According to Poland’s Navy Counterintelligence Service and the CERT Polska workforce, the observed activity shares tactical overlaps with a cluster tracked by Microsoft as Nobelium, which is regarded for its significant-profile attack on SolarWinds in 2020.
Nobelium’s functions have been attributed to Russia’s Foreign Intelligence Provider (SVR), an business that’s tasked with guarding “people today, society, and the condition from overseas threats.”

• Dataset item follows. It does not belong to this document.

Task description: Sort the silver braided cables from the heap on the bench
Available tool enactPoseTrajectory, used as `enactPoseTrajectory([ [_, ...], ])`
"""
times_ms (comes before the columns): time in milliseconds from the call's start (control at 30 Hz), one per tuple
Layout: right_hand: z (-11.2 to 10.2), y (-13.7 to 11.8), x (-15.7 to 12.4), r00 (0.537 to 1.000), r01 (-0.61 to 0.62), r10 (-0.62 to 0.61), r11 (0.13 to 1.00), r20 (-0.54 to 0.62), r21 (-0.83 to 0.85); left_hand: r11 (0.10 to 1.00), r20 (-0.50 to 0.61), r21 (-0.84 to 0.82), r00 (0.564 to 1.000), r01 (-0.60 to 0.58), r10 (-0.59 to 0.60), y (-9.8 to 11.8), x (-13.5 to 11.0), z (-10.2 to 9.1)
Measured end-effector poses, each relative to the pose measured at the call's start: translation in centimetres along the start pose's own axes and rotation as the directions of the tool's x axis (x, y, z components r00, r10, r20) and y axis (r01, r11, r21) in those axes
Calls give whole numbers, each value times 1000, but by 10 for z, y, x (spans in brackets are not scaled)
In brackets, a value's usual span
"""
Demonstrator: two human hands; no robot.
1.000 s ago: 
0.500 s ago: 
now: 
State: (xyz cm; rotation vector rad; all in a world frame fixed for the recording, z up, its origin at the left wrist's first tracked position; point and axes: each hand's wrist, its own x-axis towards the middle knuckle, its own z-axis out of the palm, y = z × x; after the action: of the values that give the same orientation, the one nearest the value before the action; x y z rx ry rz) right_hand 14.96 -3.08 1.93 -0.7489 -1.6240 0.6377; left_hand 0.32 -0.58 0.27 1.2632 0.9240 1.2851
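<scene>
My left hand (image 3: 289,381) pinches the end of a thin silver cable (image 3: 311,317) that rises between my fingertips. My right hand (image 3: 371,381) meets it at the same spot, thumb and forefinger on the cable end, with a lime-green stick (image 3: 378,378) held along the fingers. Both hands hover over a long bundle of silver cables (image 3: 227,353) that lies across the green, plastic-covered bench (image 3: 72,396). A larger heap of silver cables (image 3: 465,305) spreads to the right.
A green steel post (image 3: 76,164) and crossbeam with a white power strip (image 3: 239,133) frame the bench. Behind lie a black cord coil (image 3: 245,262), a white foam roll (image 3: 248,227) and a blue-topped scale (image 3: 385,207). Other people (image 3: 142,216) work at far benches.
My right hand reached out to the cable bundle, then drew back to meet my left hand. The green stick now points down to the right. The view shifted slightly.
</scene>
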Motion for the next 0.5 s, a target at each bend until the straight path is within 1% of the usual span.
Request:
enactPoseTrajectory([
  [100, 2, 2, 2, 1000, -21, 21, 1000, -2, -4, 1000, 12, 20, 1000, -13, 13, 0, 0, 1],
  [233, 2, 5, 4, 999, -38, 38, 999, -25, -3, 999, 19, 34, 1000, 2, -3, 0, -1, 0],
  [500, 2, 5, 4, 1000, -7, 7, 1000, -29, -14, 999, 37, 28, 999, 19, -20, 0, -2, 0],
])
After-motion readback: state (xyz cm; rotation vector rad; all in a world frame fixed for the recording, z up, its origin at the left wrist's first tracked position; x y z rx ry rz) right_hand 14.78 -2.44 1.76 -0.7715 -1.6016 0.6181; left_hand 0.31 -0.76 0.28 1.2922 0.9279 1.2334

That mentioned, the marketing campaign represents an evolution of the Kremlin-backed hacking group’s tactics, indicating persistent makes an attempt at bettering its cyber weaponry to infiltrate victim programs for intelligence accumulating.
“New resources had been utilized at the exact same time and independently of each and every other, or replacing those whose performance experienced declined, permitting the actor to manage a continual, significant operational tempo,” the organizations reported.
The assaults commence with spear-phishing email messages impersonating European embassies that goal to entice targeted diplomats into opening malware-laced attachments under the guise of an invitation or a meeting.
Embedded within the PDF attachment is a booby-trapped URL that sales opportunities to the deployment of an HTML dropper identified as EnvyScout (aka ROOTSAW), which is then utilized as a conduit to provide three formerly unfamiliar strains SNOWYAMBER, HALFRIG, and QUARTERRIG.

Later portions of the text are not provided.